Convolutional Neural Network (CNN) | TensorFlow

This deep-learning tutorial will teach you how to implement a convolutional neural network using TensorFlow. The convolutional neural network is an architecture that is used for different tasks such as image classification, image recognition, and object detection.

This tutorial is focused on image classification. There are many datasets available for image classification but in this tutorial, we will use the CIFAR10 dataset. This dataset has 60,000 images that are divided into 10 classes. There are 10,000 images for each class. The data is already split into training and testing. The 50,000 images are present in the training set and 10,000 images are present in the test set. I will try my best to explain everything and to make it very simple and easy. You just have to follow the 8 steps to implement CNN for an image classification task.

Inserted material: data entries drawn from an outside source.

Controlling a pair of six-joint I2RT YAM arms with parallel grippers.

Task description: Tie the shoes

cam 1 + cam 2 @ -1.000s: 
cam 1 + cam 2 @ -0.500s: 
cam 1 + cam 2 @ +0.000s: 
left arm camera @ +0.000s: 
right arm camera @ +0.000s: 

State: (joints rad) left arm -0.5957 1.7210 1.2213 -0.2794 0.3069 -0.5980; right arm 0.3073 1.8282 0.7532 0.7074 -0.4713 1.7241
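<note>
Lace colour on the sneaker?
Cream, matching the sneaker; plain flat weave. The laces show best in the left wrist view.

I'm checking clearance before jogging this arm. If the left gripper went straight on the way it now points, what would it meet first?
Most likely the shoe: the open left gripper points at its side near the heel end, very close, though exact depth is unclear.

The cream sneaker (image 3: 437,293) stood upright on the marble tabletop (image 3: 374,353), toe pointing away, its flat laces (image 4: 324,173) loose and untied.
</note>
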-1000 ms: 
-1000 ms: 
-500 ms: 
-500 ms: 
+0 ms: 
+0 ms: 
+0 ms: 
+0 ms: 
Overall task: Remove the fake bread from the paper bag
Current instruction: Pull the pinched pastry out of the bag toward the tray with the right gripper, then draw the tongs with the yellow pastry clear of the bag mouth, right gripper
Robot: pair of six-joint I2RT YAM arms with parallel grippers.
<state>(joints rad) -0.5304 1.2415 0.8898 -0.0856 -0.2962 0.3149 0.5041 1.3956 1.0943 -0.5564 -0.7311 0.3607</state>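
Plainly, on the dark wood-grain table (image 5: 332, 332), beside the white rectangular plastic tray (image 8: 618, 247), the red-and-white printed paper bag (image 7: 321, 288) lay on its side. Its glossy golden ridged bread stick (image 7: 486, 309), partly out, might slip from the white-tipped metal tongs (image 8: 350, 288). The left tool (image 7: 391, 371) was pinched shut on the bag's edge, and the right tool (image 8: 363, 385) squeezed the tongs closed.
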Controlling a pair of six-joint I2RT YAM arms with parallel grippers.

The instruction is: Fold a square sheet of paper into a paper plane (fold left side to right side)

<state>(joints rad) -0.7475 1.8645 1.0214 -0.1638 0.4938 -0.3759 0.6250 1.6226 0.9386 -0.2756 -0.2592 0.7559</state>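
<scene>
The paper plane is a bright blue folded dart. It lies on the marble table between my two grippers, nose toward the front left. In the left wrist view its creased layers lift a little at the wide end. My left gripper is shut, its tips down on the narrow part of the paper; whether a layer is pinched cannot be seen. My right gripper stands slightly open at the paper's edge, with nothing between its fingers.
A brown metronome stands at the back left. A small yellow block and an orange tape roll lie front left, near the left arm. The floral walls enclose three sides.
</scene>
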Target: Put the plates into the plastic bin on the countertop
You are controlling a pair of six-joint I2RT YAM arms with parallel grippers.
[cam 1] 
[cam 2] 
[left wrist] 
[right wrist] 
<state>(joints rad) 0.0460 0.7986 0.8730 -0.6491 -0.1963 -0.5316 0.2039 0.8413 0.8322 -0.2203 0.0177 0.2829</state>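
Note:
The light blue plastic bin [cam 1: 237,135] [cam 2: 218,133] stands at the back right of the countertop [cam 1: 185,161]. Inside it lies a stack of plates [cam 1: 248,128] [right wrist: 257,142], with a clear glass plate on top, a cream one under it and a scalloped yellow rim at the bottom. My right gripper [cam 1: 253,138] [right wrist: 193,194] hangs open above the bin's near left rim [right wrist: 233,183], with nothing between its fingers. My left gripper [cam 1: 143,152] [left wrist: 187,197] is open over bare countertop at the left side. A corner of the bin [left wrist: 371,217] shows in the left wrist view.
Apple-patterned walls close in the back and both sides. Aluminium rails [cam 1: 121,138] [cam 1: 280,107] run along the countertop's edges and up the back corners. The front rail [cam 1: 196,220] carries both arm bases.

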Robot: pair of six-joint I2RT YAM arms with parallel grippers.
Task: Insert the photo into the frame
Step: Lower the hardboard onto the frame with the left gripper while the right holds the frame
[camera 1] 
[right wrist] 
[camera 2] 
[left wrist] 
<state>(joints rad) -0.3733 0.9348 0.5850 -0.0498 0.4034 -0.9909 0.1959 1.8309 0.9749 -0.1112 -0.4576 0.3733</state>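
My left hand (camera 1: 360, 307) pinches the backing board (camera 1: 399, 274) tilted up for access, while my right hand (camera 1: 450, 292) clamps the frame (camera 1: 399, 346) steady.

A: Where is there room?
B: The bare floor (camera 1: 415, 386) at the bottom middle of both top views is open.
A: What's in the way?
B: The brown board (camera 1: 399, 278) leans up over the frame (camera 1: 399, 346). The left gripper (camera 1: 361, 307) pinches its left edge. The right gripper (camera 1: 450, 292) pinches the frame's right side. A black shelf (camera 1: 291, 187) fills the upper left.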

Step 1: Import the required modules

import tensorflow as tf
from tensorflow.keras import datasets, layers, models
import matplotlib.pyplot as plt

Step 2: Download the CIFAR10 dataset

(train_images, train_labels), (test_images, test_labels) = datasets.cifar10.load_data()

Step 3: Normalize the data between 0 and 1

train_images, test_images = train_images / 255.0, test_images / 255.0

Step 4: Visualize the data

categories = ['airplane', 'automobile', 'bird', 'cat', 'deer',
               'dog', 'frog', 'horse', 'ship', 'truck']

plt.figure(figsize=(15,10))
for i in range(20):
    plt.subplot(4,5,i+1)
    plt.xticks([])
    plt.yticks([])
    plt.grid(False)
    plt.imshow(train_images[i])
    plt.xlabel(categories[train_labels[i][0]])
plt.show()
Data Visualization

Step 5: Create a Model (Convolutional and Polling Layers)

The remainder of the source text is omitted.